# Description of the task
Transcribe, without any alteration, only the lines that begin at the line containing "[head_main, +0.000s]" and run to the last line below.

/---

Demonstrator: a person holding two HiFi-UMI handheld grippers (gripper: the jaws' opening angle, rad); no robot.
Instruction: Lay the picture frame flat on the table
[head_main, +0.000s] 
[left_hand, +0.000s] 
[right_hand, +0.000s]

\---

# Exercise answer
[head_main, +0.000s] 
[left_hand, +0.000s] 
[right_hand, +0.000s]

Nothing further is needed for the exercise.